Annual Cash Incentive Compensation
Annual cash incentive awards are available to our named executive officers, as well as to other members of our executive management team, under the Team Health Holdings, Inc. Annual Management Incentive Plan, or Bonus Plan, which was amended and restated in connection with our initial public offering as further described below. The Bonus Plan is designed to reward management for the achievement of annual financial performance targets and other operational goals, which are linked to the creation of our long-term equity value.

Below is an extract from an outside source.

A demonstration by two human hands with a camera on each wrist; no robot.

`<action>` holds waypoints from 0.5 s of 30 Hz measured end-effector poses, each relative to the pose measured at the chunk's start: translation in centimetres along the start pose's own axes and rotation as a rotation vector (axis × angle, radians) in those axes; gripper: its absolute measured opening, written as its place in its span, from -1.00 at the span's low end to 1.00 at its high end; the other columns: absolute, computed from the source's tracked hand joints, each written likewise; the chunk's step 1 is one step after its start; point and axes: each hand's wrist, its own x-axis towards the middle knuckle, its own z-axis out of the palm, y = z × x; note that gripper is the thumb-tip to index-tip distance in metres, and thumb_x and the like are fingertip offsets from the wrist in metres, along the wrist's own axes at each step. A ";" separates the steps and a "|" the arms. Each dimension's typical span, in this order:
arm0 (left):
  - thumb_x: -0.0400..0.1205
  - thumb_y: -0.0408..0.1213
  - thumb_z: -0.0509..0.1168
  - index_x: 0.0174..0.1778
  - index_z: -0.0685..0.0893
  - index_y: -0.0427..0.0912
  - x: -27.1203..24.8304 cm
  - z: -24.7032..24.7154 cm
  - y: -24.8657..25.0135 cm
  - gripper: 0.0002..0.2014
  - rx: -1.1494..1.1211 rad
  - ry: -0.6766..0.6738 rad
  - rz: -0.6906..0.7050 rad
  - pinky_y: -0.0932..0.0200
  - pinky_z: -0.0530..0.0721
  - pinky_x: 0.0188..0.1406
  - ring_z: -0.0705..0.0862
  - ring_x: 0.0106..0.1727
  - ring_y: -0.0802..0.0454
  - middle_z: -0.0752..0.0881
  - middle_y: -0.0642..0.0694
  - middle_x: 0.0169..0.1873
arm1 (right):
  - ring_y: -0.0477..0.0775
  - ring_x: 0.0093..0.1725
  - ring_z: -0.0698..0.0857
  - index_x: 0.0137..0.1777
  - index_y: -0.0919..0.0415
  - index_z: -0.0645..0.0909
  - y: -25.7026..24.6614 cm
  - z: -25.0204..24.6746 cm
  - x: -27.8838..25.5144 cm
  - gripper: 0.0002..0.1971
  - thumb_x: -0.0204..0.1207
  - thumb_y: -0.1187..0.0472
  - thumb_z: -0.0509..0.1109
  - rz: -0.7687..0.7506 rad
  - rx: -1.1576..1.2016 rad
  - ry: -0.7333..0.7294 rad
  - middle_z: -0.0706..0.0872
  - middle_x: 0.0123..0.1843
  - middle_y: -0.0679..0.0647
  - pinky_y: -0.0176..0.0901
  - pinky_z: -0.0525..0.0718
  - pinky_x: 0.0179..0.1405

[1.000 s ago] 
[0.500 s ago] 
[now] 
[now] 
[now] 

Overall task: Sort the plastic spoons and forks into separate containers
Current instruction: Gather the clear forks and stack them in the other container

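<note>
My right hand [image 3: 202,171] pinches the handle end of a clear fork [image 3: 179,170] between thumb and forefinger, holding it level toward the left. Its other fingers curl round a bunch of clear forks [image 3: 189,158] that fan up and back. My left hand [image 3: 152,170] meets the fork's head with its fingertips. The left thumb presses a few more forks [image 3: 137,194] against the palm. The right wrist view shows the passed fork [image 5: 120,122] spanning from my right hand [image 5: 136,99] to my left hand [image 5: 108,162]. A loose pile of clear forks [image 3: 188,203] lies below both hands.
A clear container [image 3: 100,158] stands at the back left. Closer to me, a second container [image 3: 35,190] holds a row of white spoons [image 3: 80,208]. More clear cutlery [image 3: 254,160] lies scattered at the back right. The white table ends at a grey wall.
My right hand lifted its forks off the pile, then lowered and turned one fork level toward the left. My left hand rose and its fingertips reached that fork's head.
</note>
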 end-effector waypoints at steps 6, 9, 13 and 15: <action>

Under the amended and restated Bonus Plan, the maximum annual payment that may become payable with respect to any fiscal year to any individual under the Bonus Plan is $2,000,000. The amended and restated Bonus Plan (1) provides greater flexibility as to the performance goals that may be used for purposes of any individuals Financial Performance Component under the Bonus Plan, which may but need not be tied to the achievement of our overall consolidated Bonus Plan EBITDA results, and (2) provides that the Bonus Plan will be administered by the administrator, which shall be either the Board, the Compensation Committee or any other committee of the Board as the Board may designate, and that the administrator shall, in its sole discretion, be authorized to waive any applicable performance goals for any participant or group of participants under the Bonus Plan and pay the amount that would have become payable had the applicable performance goals been achieved.
Under the Bonus Plan, as it operated with respect to performance year 2010, each participant had a potential bonus pool that was based on a certain percentage of his or her base salary. For the named executive officers and other corporate and administrative managers, a portion of each of their respective potential bonus pools was tied to the achievement of the overall consolidated Bonus Plan EBITDA results (defined as earnings before interest, taxes, depreciation and amortization and further adjusted to exclude other non-recurring or non-operating items such as acquisitions, restructured or discontinued operations or other extraordinary or unusual events occurring during the year), or Financial Performance Component, and a portion was tied to the achievement of specific objectives as defined by management and our Compensation Committee and to senior managements assessment of our and the individual executive officers performance, or Discretionary Component. Our Board established a Bonus Plan EBITDA target at the beginning of the year. In addition, while the Financial Performance Component generally comprised a substantial portion of the potential bonus pool, the exact allocation between the Financial Performance Component and the Discretionary Component could vary from year to year. Our Board evaluates the allocation between the two components on an annual basis and has the flexibility to adjust the allocation percentages as needed in order to better align the incentives under the Bonus Plan.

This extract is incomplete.